Ashton-Lewis said he was hand-picked by the Prime Minister.
"He (Rabuka) set this investigation up and it was his decision to have only one judge. He chose me because he wanted someone outside of Fiji who was not obligated to any tribal or cultural group."
"He knew there were crocodiles in the pond and he wanted them found", he said.
Meanwhile the anti-corruption agency is now investigating one of the deputy prime ministers, Manoa Kamikamica, for perjury.
Investigators from the anti-corruption agency issued a search warrant on Thursday and Kamikamica's cellphone was seized.
He told
The Fiji Times
that he assumed it was to do with the inquiry and would like to set the record straight
.
"There are some big gaps in that report, which is quite disappointing, they make allegations without any factual evidence," said Kamikamica, who is also the Minister for Trade.
"There are issues with the report, it's a very one-sided interpretation of facts, if you want to call them facts. As the commissioner said, its all hearsay on hearsay, are we now starting to accuse people based on rumour and innuendo?"
However, Ashton-Lewis said did not admit "hearsay on hearsay".
"I did not, I only ever made my findings on the basis of clear, direct oral evidence from witnesses," he said.
During the inquiry a former cabinet minister, Kalaveti Ravu, described Kamikamica as a "wannabe Prime Minister."
When RNZ Pacific questioned the deputy prime minister recently about Ravu's comment, he replied "stop bothering me".
Ravu was accused by the agency of interfering in a ministerial investigation into the suspected illegal trade of a banned species of beche-de mer (sea cucumbers).
However he was acquitted in the Suva Magistrates Court in February.
Fiji's opposition leader Inia Seruiratu last week demanded Ratu Naiqama suspend the Chief Justice Salesi Temo.
Seruiratu told
FijiLive
a tribunal should be set up to investigate Justice Temo's conduct.
"The Attorney-General (Graham Leung) has already been removed, a necessary first step, but not the final one. One cannot pull the matchstick and leave the fuel untouched," he said.
"Three of the country's highest legal officers remain in place, their credibility compromised, their accountability unresolved. This is not a call for vengeance, its a call for justice."
Prime Minister Sitiveni Rabuka sacked Leung on 30 May after a version of the report was leaked to the public.

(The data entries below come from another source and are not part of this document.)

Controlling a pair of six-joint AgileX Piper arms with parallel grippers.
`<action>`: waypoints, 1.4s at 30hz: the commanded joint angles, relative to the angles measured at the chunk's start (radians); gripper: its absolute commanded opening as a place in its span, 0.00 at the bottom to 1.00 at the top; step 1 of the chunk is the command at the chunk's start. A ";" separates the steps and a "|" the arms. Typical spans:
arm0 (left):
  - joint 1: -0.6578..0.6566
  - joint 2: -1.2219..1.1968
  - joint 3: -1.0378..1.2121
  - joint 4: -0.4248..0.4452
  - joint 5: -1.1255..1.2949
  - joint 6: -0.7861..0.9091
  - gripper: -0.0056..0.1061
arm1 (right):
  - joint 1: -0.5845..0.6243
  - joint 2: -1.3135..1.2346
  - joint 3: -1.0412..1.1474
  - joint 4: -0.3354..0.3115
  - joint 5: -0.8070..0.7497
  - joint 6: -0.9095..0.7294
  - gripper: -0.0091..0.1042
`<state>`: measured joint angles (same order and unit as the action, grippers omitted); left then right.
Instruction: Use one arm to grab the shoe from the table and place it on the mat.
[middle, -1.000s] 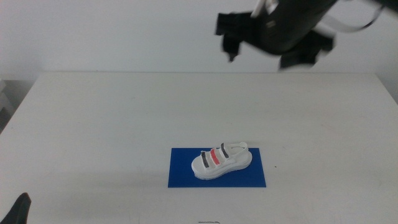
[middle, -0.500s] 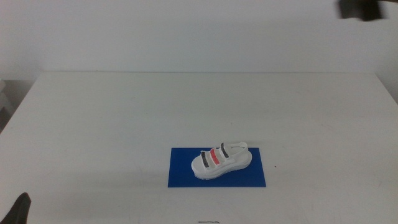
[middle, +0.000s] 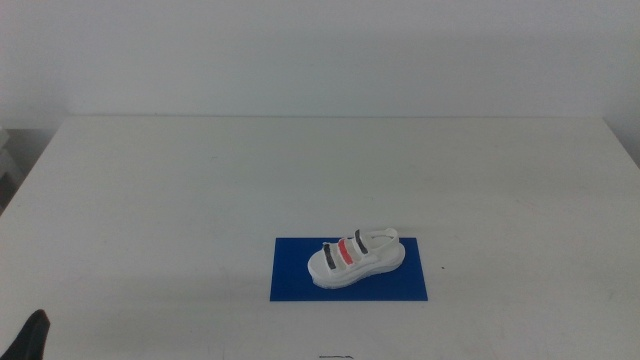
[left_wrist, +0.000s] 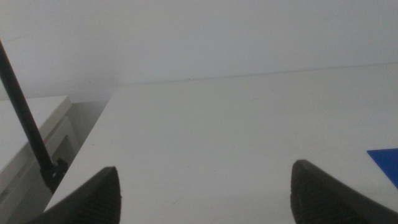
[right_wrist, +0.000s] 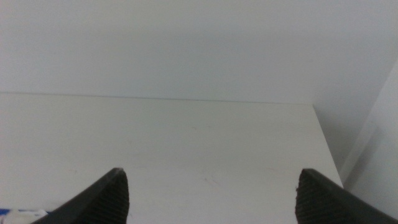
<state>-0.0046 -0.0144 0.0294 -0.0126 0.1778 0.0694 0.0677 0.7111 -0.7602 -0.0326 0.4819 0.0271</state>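
shoe (middle: 358, 260): upright on mat (middle: 290, 283), near table's (middle: 200, 180) front edge
left gripper (left_wrist: 205, 193): spread wide, at front left corner
right gripper (right_wrist: 211, 196): spread wide, above table

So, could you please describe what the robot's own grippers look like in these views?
Only the jaw tips show. The left gripper has two dark, rounded jaws with a finely textured matte surface. The right gripper looks the same: two dark, rounded, grainy tips. In the middle view, one dark tip peeks in at the corner. No arm links, cables or markings are visible.
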 joint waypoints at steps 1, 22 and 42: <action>-0.001 -0.019 -0.003 -0.009 -0.083 -0.015 0.89 | -0.031 -0.067 0.092 0.088 -0.205 -0.119 0.81; -0.001 -0.019 -0.003 -0.009 -0.083 -0.015 0.89 | -0.032 -0.727 0.672 0.098 -0.286 -0.242 0.81; -0.001 -0.015 -0.003 -0.009 -0.083 -0.015 0.89 | -0.032 -0.744 0.771 0.089 -0.177 -0.242 0.81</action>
<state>-0.0046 -0.0144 0.0294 -0.0126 0.1780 0.0694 0.0418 -0.0097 0.0268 0.0664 0.3632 -0.2062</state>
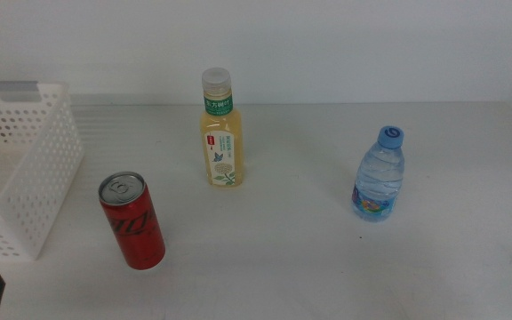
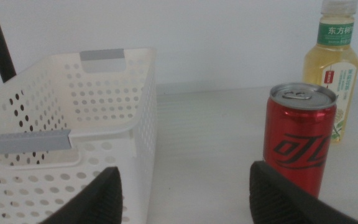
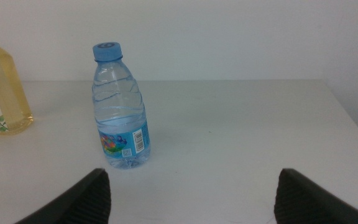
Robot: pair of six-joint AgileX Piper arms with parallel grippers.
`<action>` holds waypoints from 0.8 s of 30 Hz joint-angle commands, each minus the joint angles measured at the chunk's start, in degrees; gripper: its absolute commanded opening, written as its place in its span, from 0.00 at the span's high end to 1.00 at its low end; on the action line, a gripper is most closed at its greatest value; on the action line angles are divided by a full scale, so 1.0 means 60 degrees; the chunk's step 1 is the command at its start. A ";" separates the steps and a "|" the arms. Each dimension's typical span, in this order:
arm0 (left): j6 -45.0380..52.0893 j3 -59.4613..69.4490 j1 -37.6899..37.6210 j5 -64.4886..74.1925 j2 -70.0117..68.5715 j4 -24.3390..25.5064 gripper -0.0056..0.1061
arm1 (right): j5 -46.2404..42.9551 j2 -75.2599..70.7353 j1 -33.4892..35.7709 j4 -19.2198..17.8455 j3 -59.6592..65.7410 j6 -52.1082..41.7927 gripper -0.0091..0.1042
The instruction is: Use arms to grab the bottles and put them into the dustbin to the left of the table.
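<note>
- The table (image 1: 327,267) is a wide, plain white top that carries everything else; all three drink containers stand upright on it, well apart from one another.
- The dustbin (image 1: 25,169) sits at the table's left edge — a white basket with perforated walls and a grey handle (image 2: 102,55) on its far rim, a second grey handle on the near rim in the left wrist view. What shows of its inside through the holes and over the rim holds nothing.
- The tea bottle (image 1: 220,133) stands toward the back, near the middle: yellow liquid fills it almost to the neck, with a green label and a whitish cap screwed on.
- The water bottle (image 1: 380,175) stands to the right, clear with a blue cap on and a bright label low on its body; how much water is in it cannot be told.
- The red can (image 1: 132,221) stands at the front left, just beside the dustbin's near corner but not touching it; its silver lid has the tab lying flat.
- The left gripper (image 2: 185,193) waits low at the near left edge with its jaws spread wide and nothing between them — the can and the dustbin lie ahead of it.
- The right gripper (image 3: 191,199) hangs back on the right side, jaws likewise wide apart and holding nothing, facing the water bottle.
</note>
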 commanded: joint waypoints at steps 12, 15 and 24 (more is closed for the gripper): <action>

Sitiveni Rabuka said in a government statement that inquiry's findings had made it "evident" that Leung's position in his Cabinet was now "untenable."
Leung last week slammed the report.
He
told
local media that the report's findings were "the trumph of media prattle and lazy legal guesswork".
"There's an allegation that I conspired with others to appoint Malimali's appointment. I reject that categorically," Leung said.
But Ashton-Lewis replied: "I never said he conspired with anyone, Graham Leung simply failed to carry out his job as Attorney General during the appointment."
"Both Leung and Temo knew Malimali was being investigated for abuse of office, but they failed to stop her appointment.
He said they should have investigated further, but did not.
Charlie Charters, whose mother-in-law was the son of the late former opposition MP (SOLDEPA) Adi Mere Samisoni, said in a blog there was "no need to import a fancy white man" to head the hearing.
"We look like real
kaicolo
(highland) jungle bunnies, waiting to be told the good and the bad among us, by someone who is happy to laugh in private at our primitive bow-and-arrow ways," he wrote.
"It's hard not to reflect on how this whole fiasco has diminished Fiji," he wrote.
Ashton-Lewis laughed, saying he was known for his stylish three-piece suits.